# "Stable baselines 3 - 1st steps"
> "installation, 1st experimentations"
- show_tags: true
- toc: true
- branch: master
- badges: false
- comments: true
- categories: [reinforcement learning, pytorch, sb3]

# What is stable baselines 3 (sb3)

I have just read about this new release.

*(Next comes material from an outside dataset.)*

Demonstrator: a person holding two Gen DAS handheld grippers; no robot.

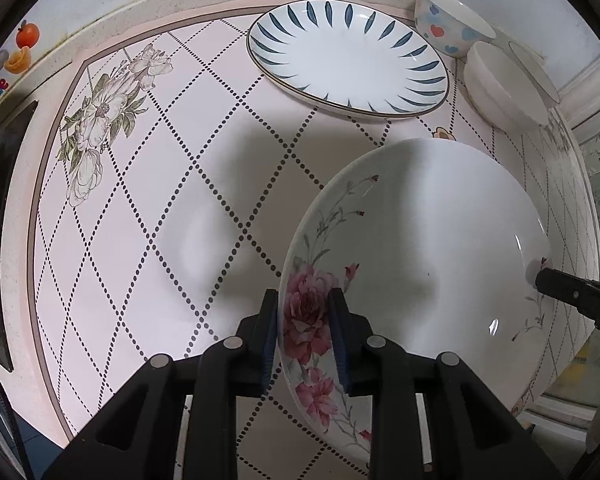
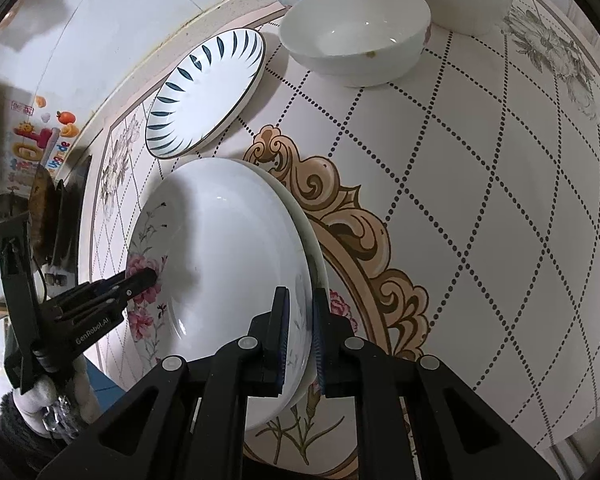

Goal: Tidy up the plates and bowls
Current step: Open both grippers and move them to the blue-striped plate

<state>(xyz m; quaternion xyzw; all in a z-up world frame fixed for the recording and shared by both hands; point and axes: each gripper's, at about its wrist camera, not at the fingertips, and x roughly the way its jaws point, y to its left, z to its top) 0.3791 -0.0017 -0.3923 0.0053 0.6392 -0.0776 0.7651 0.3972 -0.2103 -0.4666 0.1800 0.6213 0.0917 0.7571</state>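
Above the bench (image 1: pixel 220 184), both grippers, left (image 1: pixel 304 332) and right (image 2: pixel 300 332), are carrying the rose plate (image 1: pixel 420 248), jaws clamped on opposite rims. The striped plate (image 1: pixel 348 56) is lying at 12 o'clock; stacking there likely calls for a level, joint lowering.

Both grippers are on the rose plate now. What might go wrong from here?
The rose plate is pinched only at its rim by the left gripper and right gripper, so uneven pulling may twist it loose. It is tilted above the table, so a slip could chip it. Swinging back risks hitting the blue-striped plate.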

This is a complete rewrite of stable baselines 2, without any reference to tensorflow, and based on pytorch (>1.4+).

There is a lot of running implementations of RL algorithms, based on gym.
A very good introduction in this [blog entry](https://araffin.github.io/post/sb3/)

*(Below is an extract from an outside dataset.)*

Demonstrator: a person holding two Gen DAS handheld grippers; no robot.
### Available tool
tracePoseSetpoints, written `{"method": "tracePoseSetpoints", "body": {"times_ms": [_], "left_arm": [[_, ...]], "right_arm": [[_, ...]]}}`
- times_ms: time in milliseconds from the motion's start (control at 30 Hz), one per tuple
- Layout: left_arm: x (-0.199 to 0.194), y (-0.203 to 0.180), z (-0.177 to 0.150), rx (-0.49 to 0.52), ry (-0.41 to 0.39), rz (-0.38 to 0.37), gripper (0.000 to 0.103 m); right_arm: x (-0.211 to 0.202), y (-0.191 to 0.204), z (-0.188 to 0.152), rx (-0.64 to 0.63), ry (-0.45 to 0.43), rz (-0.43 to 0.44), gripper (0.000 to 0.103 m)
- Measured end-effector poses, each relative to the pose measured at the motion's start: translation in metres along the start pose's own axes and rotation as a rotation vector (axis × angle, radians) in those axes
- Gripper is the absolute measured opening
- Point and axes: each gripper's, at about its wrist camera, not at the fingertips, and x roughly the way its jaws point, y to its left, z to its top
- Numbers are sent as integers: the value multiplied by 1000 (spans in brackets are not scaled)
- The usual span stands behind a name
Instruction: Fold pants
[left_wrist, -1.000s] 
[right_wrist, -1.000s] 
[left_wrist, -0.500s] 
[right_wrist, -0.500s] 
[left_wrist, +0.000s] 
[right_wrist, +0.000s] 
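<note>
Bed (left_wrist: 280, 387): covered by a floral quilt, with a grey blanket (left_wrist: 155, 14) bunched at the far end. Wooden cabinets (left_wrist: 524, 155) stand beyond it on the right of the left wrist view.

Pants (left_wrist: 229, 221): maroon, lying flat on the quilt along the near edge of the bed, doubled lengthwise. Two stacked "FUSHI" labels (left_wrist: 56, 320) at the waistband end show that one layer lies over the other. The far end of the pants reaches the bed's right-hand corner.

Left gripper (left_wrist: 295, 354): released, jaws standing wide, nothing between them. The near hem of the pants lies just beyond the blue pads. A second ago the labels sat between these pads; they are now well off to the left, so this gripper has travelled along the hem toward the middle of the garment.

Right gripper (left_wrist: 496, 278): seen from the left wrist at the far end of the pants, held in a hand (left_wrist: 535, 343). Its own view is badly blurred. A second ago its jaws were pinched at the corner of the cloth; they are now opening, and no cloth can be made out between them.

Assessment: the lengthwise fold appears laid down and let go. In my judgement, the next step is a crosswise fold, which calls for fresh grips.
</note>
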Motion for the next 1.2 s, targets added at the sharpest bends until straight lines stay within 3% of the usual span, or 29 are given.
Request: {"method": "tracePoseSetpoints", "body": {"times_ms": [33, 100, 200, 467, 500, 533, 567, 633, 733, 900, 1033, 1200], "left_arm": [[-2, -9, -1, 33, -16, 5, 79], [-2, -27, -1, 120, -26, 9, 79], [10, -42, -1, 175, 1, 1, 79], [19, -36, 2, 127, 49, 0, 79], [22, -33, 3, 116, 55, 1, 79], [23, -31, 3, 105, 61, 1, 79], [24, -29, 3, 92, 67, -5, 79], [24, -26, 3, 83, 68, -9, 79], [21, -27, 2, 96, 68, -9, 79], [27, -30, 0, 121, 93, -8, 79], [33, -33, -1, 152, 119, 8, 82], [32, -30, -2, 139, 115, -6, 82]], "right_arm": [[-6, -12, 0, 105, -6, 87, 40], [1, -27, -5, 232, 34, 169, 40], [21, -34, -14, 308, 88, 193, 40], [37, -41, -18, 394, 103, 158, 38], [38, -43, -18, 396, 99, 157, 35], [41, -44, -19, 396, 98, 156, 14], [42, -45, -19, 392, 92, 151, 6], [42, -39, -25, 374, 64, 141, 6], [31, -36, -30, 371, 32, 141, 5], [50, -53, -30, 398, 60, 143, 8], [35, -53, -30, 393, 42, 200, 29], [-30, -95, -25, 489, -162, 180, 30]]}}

[Stable-Baselines3: Reliable Reinforcement Learning Implementations | Antonin Raffin | Homepage](https://araffin.github.io/post/sb3/)

> ## Links
> 
> GitHub repository: [https://github.com/DLR-RM/stable-baselines3](https://github.com/DLR-RM/stable-baselines3)

> Documentation: [https://stable-baselines3.readthedocs.io/](https://stable-baselines3.readthedocs.io/)

> RL Baselines3 Zoo: [https://github.com/DLR-RM/rl-baselines3-zoo](https://github.com/DLR-RM/rl-baselines3-zoo)

> Contrib: [https://github.com/Stable-Baselines-Team/stable-baselines3-contrib](https://github.com/Stable-Baselines-Team/stable-baselines3-contrib)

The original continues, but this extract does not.